This feature is presently based on a git repo originally from Paradust7. A snapshot is hosted at, and may be downloaded using, the following link:
https://git.minetest.io/paradust7/minetest-wasm
Problems with Browser Play
There are many problems with the Browser Play feature. Read the list of problems below:
- This feature might be temporary.
- Again, this might not work well with phones. It assumes that you have a keyboard. You can try it anyway.
- Only some web browsers will work. Chrome and Edge should work as long as hardware acceleration is turned on. There is more about that below.

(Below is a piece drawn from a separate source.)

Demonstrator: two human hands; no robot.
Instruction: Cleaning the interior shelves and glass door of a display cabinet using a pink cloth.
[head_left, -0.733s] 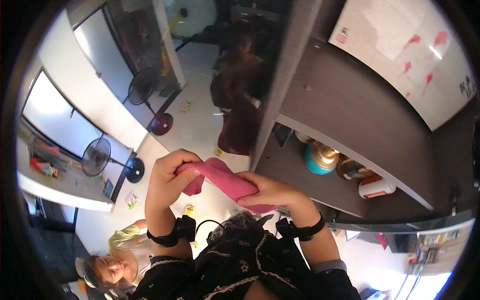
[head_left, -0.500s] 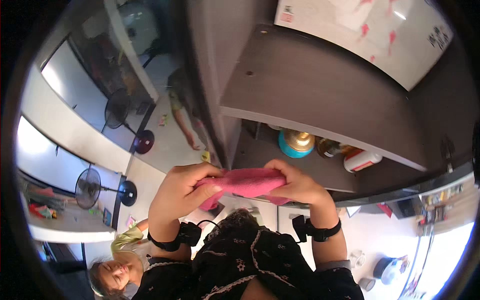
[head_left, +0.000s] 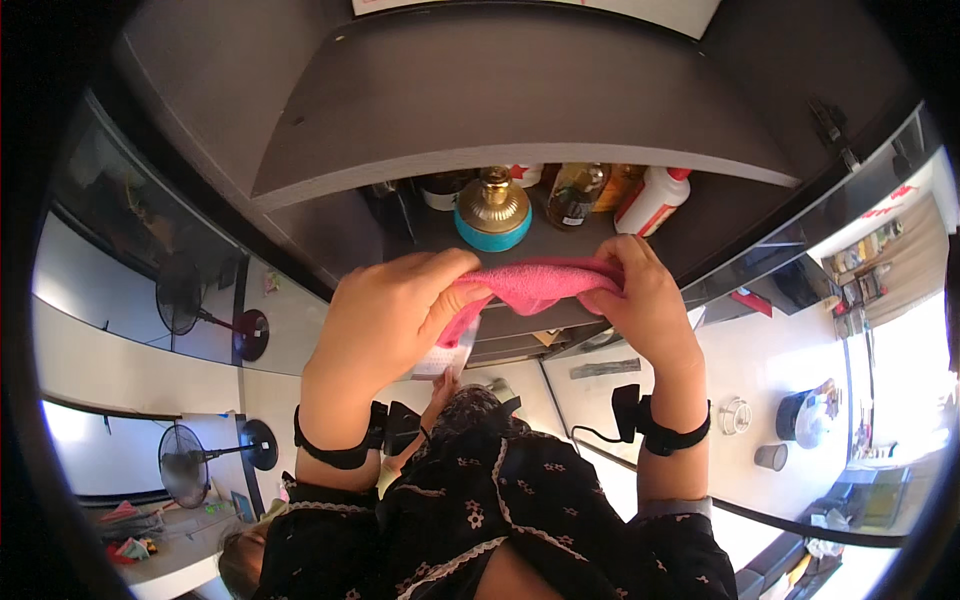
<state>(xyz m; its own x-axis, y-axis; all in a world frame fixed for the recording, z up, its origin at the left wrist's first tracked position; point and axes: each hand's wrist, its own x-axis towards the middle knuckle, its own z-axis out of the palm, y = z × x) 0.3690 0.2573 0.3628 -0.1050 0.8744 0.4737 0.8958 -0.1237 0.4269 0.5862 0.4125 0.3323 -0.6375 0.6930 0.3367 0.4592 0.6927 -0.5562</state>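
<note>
A pink cloth (head_left: 535,284) is stretched between my two hands in front of the dark cabinet. My left hand (head_left: 392,308) pinches its left end between thumb and fingers. At the other end, my right hand (head_left: 648,302) is closed on a bunched part. The middle of the cloth sags a little. Just beyond it, on the lower shelf, stand a turquoise and gold rounded vessel (head_left: 493,215), a clear glass bottle with pale liquid (head_left: 578,197) and a white bottle with a red cap (head_left: 652,200).
Above the bottles runs a grey-brown shelf board (head_left: 520,100). Another person's hand (head_left: 443,388) is below my left hand, close to a white patterned item (head_left: 450,358). A standing fan (head_left: 187,463) is at the left; a small grey bin (head_left: 770,457) stands on the floor at right.
My view has turned toward the cabinet, showing the lower-shelf bottles more fully. Both hands keep hold of the cloth, which now hangs more loosely. The other person has moved closer behind my left arm.
</note>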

- Your web browser must have something called hardware acceleration or WebGL turned on. It might already be that way. If Browser Play doesn't work, look for hardware acceleration in your browser settings and turn that setting on.
- The Browser Play screen supports High, Medium, and Low resolutions. High resolution might be too slow. Low resolution might not work well. Try setting resolution to Medium initially after startup.
- This feature uses a Minetest proxy run by Paradust of Dustlabs dot IO. The proxy will probably go away. If the proxy does go away, you won't be able to use Browser Play to join online worlds. However, you should still be able to create a small world and try it out.
- We also can't take responsibility for security issues with the proxy.
- There is no way to save worlds that you create in Browser Play. They disappear on exit.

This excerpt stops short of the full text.